Biking in Our Land

a commuter series on the exploration of immigrant identity, time and biking

26
February, 2020
Frida Mar, Blog Correspondent

PART I: When I Ride

I stopped using the TTC when I discovered that I could bike my way through the city instead. I bike my way now through shadowy neighbourhoods, through the slips and knots of intersections. At the intersection of Bloor and Yonge, I enter the interdimensional shift of this land we call Toronto. Sacred and occupied Anishinaabe land. Sometimes you don’t claim the land, the land claims you. Here are some bits of my life while I pedal by:

The first time that I rode my bike in the rain, I got doored.

The first time I rode my bike in the snow, I fell hard on my hip.

(the pain was the same way all throughout.) 

Down at the intersection of University and Richmond, there’s a magical procession of bikers during rush hour. We feel alive, alive as we rush through traffic.

There is this secret language of bikers that I want to learn.

I had a friend named Max who knew the secret, I’ve watched him do it. It’s a beckoning, a discreet moment in a bustling street full of cars honking and people talking at each other. The language of bikers is a small gesture of grace and kindness,

                    here is where we turn,

                                        here is where we stop.

One day, I’ll bike so fast that everyone will think a shooting star has touched them as I pedal past them.

PART II: How to Cheat Time While Biking

When I bike, there is a sanctity of time and space at each intersection. The time exists in between the seconds of the streetlights, in between the moment the intersection morphs from yellow to red at all four corners. In these few seconds, I bike through that perfect time-space where no car or pedestrian can move yet. I’m already moving at the speed of light while the rest of the world just about begins to move forward in time. Perhaps us bikers cheat time in this way, perhaps we even grow younger each time we mount our bikes and pedal. 

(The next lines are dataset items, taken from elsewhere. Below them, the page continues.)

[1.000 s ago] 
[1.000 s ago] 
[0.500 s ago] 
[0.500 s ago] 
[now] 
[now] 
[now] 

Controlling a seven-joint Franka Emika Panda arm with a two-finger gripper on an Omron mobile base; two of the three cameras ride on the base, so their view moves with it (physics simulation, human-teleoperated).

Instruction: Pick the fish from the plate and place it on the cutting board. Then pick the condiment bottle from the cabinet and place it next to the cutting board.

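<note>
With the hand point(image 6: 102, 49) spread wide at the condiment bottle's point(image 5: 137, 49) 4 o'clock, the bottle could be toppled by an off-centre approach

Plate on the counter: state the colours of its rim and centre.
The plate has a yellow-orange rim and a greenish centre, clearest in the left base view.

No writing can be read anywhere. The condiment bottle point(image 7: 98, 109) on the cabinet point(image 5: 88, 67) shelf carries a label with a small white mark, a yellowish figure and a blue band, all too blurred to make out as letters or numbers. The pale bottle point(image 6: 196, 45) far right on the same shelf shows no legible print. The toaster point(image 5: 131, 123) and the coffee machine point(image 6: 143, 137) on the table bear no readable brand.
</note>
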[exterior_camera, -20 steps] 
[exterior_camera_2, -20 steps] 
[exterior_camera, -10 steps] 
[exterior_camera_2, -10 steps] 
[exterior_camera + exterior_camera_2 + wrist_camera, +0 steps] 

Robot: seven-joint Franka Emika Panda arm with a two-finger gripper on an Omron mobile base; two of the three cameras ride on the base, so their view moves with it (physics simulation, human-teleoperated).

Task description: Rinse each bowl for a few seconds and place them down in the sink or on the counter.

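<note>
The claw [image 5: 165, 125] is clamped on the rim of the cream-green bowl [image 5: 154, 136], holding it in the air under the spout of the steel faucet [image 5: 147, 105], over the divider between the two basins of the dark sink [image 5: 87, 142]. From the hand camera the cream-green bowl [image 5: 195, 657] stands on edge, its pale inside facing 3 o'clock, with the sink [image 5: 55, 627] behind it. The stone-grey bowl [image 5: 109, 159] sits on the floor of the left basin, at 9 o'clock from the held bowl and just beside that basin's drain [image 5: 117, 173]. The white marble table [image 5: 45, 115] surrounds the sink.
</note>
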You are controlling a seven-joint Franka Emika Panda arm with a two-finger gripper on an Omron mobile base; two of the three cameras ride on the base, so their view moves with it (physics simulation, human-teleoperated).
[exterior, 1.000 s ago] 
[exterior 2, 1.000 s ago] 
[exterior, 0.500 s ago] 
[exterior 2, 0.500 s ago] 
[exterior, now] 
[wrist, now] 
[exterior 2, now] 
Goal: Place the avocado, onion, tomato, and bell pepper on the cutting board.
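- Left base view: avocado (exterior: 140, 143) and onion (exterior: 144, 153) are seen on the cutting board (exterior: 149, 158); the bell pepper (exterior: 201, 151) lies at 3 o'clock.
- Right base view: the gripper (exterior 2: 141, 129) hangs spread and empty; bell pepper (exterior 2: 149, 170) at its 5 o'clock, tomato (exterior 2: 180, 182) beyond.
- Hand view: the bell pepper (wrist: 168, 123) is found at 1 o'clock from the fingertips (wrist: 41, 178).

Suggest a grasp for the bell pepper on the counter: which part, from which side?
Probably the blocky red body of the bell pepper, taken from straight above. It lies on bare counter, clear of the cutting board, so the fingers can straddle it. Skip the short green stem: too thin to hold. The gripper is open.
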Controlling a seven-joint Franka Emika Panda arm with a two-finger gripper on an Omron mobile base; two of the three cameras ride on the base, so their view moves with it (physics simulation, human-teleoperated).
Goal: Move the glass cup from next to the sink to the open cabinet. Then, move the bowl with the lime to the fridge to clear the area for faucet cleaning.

When I was younger I used to measure time by movies. My family and I had recently moved into Canada. In our red brick house, we had no clock to measure the time it would take for my parents to return from their daily trips outside. My parents were poor Mexican immigrants and we lived on the top floor of a large red house coasted on the side of Ossington St. I loved that neighbourhood and I loved the alley that taught me how to bike for the first time. We couldn’t afford nannies, and both of my parents needed to leave the house frequently to look for employment or to file for their refugee status.

Most of the time, my brother and I were left to our own devices on the top floor we called our home. Our parents reminded us to shut the windows and to never open the doors to anyone. Because we didn’t have a clock, I used the three loops of a Disney movie playing in the back of the room we all slept in to measure the time passing by. Before my mom left the house with my dad again, I’d clutch my mom’s arm and ask her, “how many movies today?” She used to pretend to think about it, her head tilting to the left before she answered, “Three Disney movies. I’ll be back before then.”

Sometimes it seemed like I waited forever and ever.

I don’t measure time by movie loops anymore. Now I’m in a different neighbourhood in the same city, measuring time by the stoplights when I ride my bike. I’m flying past everyone now.

I’ve lived on Princess Street for the past twelve years and I’ve never lived like royalty, not even something close to it. I hail from a low-income family. My golden crown is biking through my neighbourhood, where subsidized housing welcomes me at every corner. My silver jewelry is the OSAP grant I use to attend large lecture halls. My ruby earrings are being able to work out three times a week at my local YMCA where my mom gets a cheaper family plan because of their subsidy program. I love my neighbourhood and all of its secret corners. I’ll keep biking my way through our city, I’ll cheat time at every intersection. I’ll fall in love again with Toronto, occupied Anishinaabe land. Sacred sacred sacred land.

I don’t measure time by movie loops anymore. Now I’m in a different neighbourhood in the same city, measuring time by the stoplights when I ride my bike. I’m flying past everyone now.